Data to process
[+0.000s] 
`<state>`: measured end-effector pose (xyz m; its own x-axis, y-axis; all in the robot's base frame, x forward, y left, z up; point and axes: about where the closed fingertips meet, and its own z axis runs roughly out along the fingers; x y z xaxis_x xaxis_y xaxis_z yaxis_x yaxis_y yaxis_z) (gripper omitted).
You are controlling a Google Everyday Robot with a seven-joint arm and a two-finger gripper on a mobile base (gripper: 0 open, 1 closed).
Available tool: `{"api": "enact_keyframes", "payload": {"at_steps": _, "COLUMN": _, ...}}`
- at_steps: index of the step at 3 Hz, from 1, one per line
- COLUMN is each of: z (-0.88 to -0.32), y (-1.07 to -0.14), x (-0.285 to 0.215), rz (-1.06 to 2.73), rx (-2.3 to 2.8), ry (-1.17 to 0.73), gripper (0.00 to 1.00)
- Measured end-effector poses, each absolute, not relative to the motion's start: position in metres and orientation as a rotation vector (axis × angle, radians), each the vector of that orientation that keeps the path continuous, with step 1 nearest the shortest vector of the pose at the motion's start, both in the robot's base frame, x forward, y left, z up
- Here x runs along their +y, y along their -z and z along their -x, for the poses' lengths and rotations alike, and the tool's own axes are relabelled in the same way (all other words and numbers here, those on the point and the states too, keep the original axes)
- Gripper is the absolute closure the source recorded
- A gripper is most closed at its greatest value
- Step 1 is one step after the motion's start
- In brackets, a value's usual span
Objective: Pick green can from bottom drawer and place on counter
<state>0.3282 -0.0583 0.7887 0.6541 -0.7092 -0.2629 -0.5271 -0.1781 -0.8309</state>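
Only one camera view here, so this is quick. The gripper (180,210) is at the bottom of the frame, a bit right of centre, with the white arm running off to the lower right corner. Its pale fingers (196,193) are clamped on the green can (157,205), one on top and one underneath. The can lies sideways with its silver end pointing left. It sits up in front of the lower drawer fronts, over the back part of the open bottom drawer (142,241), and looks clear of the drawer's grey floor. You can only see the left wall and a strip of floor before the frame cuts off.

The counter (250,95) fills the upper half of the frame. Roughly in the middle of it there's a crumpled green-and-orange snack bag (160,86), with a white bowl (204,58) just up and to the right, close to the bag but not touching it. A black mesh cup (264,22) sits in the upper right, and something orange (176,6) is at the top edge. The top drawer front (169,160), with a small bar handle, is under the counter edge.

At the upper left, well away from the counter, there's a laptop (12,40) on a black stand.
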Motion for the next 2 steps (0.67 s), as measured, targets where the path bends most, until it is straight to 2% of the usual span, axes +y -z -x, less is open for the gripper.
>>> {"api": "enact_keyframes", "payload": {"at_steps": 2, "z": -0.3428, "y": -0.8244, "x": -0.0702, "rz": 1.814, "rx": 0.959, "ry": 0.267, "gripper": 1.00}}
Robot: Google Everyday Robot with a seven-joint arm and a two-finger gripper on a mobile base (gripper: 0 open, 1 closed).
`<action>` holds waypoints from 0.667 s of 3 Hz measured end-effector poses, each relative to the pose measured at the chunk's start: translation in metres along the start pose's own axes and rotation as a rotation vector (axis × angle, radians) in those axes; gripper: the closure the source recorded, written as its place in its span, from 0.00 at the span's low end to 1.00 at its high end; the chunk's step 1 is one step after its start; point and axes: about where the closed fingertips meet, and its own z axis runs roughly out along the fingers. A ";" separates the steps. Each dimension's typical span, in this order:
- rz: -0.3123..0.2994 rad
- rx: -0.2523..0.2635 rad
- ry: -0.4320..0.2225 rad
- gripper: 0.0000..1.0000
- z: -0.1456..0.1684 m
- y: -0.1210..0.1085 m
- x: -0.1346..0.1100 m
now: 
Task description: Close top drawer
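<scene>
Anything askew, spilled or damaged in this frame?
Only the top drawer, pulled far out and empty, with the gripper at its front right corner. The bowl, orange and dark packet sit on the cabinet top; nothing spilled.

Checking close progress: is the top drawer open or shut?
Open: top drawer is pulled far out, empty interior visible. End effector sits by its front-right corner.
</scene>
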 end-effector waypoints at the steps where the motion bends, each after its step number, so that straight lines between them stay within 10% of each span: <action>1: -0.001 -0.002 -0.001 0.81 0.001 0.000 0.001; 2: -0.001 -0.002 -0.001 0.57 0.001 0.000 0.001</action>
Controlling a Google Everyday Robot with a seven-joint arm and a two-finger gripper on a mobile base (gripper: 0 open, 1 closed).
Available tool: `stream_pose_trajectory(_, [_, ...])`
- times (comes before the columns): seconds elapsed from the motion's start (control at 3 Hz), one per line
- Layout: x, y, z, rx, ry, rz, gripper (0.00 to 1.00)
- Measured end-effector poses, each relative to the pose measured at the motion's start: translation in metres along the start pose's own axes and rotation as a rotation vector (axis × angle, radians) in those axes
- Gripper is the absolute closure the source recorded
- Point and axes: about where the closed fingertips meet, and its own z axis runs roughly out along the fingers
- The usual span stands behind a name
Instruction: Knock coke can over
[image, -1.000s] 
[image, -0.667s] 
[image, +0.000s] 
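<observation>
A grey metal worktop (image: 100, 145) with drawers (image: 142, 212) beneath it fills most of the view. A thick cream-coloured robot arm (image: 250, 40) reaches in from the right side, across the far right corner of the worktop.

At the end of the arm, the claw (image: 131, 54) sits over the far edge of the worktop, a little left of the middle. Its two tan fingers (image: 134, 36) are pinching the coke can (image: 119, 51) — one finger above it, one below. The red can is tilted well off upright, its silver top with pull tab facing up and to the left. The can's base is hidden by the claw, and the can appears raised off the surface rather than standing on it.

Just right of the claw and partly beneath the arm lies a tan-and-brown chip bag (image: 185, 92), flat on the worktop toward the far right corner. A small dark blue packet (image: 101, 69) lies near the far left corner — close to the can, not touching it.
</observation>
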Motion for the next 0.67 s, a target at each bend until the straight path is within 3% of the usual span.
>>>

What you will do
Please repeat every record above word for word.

Response area
[+0.000s] 
`<state>`: measured end-effector pose (xyz m; its own x-axis, y-axis; all in the robot's base frame, x forward, y left, z up; point and axes: about where the closed fingertips meet, and its own z axis runs roughly out along the fingers; x y z xaxis_x xaxis_y xaxis_z yaxis_x yaxis_y yaxis_z) (gripper omitted).
You are controlling a Google Everyday Robot with a seven-joint arm and a two-finger gripper on a mobile base (gripper: 0 open, 1 closed).
Available tool: `{"api": "enact_keyframes", "payload": {"at_steps": _, "COLUMN": _, ...}}`
- at_steps: index of the step at 3 Hz, from 1, one per line
- COLUMN is each of: z (-0.88 to -0.32), y (-1.07 to -0.14), x (-0.285 to 0.215), rz (-1.06 to 2.73), rx (-2.3 to 2.8), ry (-1.17 to 0.73), gripper (0.00 to 1.00)
- Measured end-effector poses, each absolute, not relative to the motion's start: position in metres and orientation as a rotation vector (axis × angle, radians), each the vector of that orientation that keeps the path continuous, with step 1 nearest the shortest vector of the pose at the motion's start, both in the robot's base frame, x forward, y left, z up
- Here x runs along their +y, y along their -z and z along their -x, for the poses' lengths and rotations alike, and the tool's own axes are relabelled in the same way (all other words and numbers here, those on the point and the states too, keep the original axes)
- Gripper is the absolute closure the source recorded
- A gripper is most closed at its greatest value
- Step 1 is one step after the motion's start
- In brackets, a value's usual span
Objective: Pick green can from bottom drawer and place on counter
<state>0.3282 -0.0583 0.7887 0.6541 -0.7092 -0.2629 -0.5271 -0.1781 -0.8309</state>
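Only one camera view here, so this is quick. The gripper (180,210) is at the bottom of the frame, a bit right of centre, with the white arm running off to the lower right corner. Its pale fingers (196,193) are clamped on the green can (157,205), one on top and one underneath. The can lies sideways with its silver end pointing left. It sits up in front of the lower drawer fronts, over the back part of the open bottom drawer (142,241), and looks clear of the drawer's grey floor. You can only see the left wall and a strip of floor before the frame cuts off.

The counter (250,95) fills the upper half of the frame. Roughly in the middle of it there's a crumpled green-and-orange snack bag (160,86), with a white bowl (204,58) just up and to the right, close to the bag but not touching it. A black mesh cup (264,22) sits in the upper right, and something orange (176,6) is at the top edge. The top drawer front (169,160), with a small bar handle, is under the counter edge.

At the upper left, well away from the counter, there's a laptop (12,40) on a black stand.
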Motion for the next 2 steps (0.67 s), as measured, targets where the path bends most, until it is straight to 2% of the usual span, axes +y -z -x, less is open for the gripper.
>>> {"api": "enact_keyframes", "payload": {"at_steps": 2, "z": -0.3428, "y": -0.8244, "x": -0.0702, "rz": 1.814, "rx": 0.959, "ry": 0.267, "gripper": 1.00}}
Robot: Google Everyday Robot with a seven-joint arm and a two-finger gripper on a mobile base (gripper: 0 open, 1 closed).
`<action>` holds waypoints from 0.667 s of 3 Hz measured end-effector poses, each relative to the pose measured at the chunk's start: translation in metres along the start pose's own axes and rotation as a rotation vector (axis × angle, radians) in those axes; gripper: the closure the source recorded, written as its place in its span, from 0.00 at the span's low end to 1.00 at its high end; the chunk's step 1 is one step after its start; point and axes: about where the closed fingertips meet, and its own z axis runs roughly out along the fingers. A ";" separates the steps. Each dimension's typical span, in this order:
- rz: -0.3123..0.2994 rad
- rx: -0.2523..0.2635 rad
- ry: -0.4320..0.2225 rad
- gripper: 0.0000..1.0000
- z: -0.1456..0.1684 m
- y: -0.1210..0.1085 m
- x: -0.1346..0.1100 m
now: 
Task description: Close top drawer
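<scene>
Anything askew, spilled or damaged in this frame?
Only the top drawer, pulled far out and empty, with the gripper at its front right corner. The bowl, orange and dark packet sit on the cabinet top; nothing spilled.

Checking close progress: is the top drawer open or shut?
Open: top drawer is pulled far out, empty interior visible. End effector sits by its front-right corner.
</scene>
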 end-effector waypoints at the steps where the motion bends, each after its step number, so that straight lines between them stay within 10% of each span: <action>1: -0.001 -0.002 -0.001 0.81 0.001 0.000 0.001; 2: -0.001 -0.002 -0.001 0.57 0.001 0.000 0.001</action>
Controlling a Google Everyday Robot with a seven-joint arm and a two-finger gripper on a mobile base (gripper: 0 open, 1 closed).
Available tool: `stream_pose_trajectory(_, [_, ...])`
- times (comes before the columns): seconds elapsed from the motion's start (control at 3 Hz), one per line
- Layout: x, y, z, rx, ry, rz, gripper (0.00 to 1.00)
- Measured end-effector poses, each relative to the pose measured at the motion's start: translation in metres along the start pose's own axes and rotation as a rotation vector (axis × angle, radians) in those axes
- Gripper is the absolute closure the source recorded
- Point and axes: about where the closed fingertips meet, and its own z axis runs roughly out along the fingers
- The usual span stands behind a name
Instruction: Knock coke can over
[image, -1.000s] 
[image, -0.667s] 
[image, +0.000s] 
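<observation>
A grey metal worktop (image: 100, 145) with drawers (image: 142, 212) beneath it fills most of the view. A thick cream-coloured robot arm (image: 250, 40) reaches in from the right side, across the far right corner of the worktop.

At the end of the arm, the claw (image: 131, 54) sits over the far edge of the worktop, a little left of the middle. Its two tan fingers (image: 134, 36) are pinching the coke can (image: 119, 51) — one finger above it, one below. The red can is tilted well off upright, its silver top with pull tab facing up and to the left. The can's base is hidden by the claw, and the can appears raised off the surface rather than standing on it.

Just right of the claw and partly beneath the arm lies a tan-and-brown chip bag (image: 185, 92), flat on the worktop toward the far right corner. A small dark blue packet (image: 101, 69) lies near the far left corner — close to the can, not touching it.
</observation>
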Motion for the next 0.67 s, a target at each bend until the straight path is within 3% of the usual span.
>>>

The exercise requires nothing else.